I have a list of product IDs and I want to find out which orders contain all those products. Orders table is structured like this:

order_id | product_id
----------------------
1        | 222
1        | 555
2        | 333

Obviously I can do it with some looping in PHP but I was wondering if there is an elegant way to do it purely in mysql. My ideal fantasy query would be something like:

SELECT order_id
FROM orders
WHERE (222,555) IN GROUP_CONCAT(product_id)
GROUP BY order_id

Is there any hope or should I go read Tolkien? :) Also, out of curiosity, if not possible in mysql, is there any other database that has this functionality?

Martin Smith
  • 438,706
  • 87
  • 741
  • 845
Amati
  • 1,484
  • 1
  • 16
  • 29
  • This is stringly-typed programming: `(222,555) IN GROUP_CONCAT(product_id)`, and generally discouraged. Use proper set-based approach – Michael Buen Sep 29 '12 at 14:48
  • Discouraged? I didn't think this would even execute, let alone produce any meaningful results. I believe I made it pretty clear it's a 'fantasy' query, only provided to give a better idea of what I'm looking for. – Amati Sep 29 '12 at 15:24
  • Yep I know it's not even a valid construct. I get the idea, I just thought you really wanted to use group_concat ;-) – Michael Buen Sep 29 '12 at 15:31
  • Oh, I definitely wanted to use group_concat :) – Amati Sep 29 '12 at 15:47
  • That's what I meant by stringly-typed programming :-) avoid processing things through string approach(e.g. `group_concat`) especially when a set-based proper approach is available.
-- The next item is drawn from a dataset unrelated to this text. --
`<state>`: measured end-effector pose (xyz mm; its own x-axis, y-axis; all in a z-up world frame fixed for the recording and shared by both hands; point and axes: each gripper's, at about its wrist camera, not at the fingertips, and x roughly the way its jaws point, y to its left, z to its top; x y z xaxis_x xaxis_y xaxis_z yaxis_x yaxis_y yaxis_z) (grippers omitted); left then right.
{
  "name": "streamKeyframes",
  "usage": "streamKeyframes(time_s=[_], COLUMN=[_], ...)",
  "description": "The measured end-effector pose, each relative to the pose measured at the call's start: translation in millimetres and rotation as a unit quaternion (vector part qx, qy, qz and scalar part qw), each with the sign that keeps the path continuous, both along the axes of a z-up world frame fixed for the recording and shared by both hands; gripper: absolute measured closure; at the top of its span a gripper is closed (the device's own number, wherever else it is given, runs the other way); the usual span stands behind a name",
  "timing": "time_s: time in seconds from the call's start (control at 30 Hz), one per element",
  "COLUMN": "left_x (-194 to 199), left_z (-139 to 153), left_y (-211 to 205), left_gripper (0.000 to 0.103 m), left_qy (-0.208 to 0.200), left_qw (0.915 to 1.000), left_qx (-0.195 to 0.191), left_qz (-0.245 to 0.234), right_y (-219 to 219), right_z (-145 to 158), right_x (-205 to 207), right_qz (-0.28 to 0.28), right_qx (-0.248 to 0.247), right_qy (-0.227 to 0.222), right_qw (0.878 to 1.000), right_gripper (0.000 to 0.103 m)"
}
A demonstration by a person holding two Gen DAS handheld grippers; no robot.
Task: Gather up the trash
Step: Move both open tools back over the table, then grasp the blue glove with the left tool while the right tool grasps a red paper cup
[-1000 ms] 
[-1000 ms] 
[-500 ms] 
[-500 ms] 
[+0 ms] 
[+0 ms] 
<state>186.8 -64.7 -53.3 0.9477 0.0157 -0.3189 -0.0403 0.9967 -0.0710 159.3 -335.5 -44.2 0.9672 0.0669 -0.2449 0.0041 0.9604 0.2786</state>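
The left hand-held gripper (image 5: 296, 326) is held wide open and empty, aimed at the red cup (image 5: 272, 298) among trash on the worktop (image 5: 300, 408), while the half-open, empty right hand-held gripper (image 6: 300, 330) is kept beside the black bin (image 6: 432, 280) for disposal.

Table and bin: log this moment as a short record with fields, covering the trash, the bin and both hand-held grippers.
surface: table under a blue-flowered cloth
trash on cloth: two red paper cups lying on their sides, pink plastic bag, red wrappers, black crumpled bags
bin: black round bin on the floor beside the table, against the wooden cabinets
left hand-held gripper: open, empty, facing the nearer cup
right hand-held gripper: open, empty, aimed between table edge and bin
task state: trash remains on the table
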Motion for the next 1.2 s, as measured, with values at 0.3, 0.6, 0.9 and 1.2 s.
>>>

Stringly-typed programming: http://stackoverflow.com/a/11846552 Set-based proper: http://stackoverflow.com/a/11846457 – Michael Buen Sep 29 '12 at 15:55
  • RE `..if not possible in mysql, is there any other database that has this functionality?` You can sort of do the same thing with Postgresql, you can use its contain operator `@>`, and you don't have to track the quantity of matching result, i.e. the 2 in `having ... = 2` http://www.sqlfiddle.com/#!1/4efca/4 Related to: http://stackoverflow.com/questions/12433260/postgresql-query-on-text-array-value/12434149#12434149 – Michael Buen Sep 29 '12 at 16:06

4 Answers4

5

You were close

SELECT order_id
FROM orders
WHERE product_id in (222,555) 
GROUP BY order_id
HAVING COUNT(DISTINCT product_id) = 2

Regarding your "out of curiosity" question in relational algebra this is achieved simply with division. AFAIK no RDBMS has implemented any extension that makes this as simple in SQL.

Martin Smith
  • 438,706
  • 87
  • 741
  • 845
1

I have a preference for doing set comparisons only in the having clause:

select order_id
from orders
group by order_id
having sum(case when product_id = 222 then 1 else 0 end) > 0 and
       sum(case when product_id = 555 then 1 else 0 end) > 0

What this is saying is: get me all orders where the order has at least one product 222 and at least one product 555.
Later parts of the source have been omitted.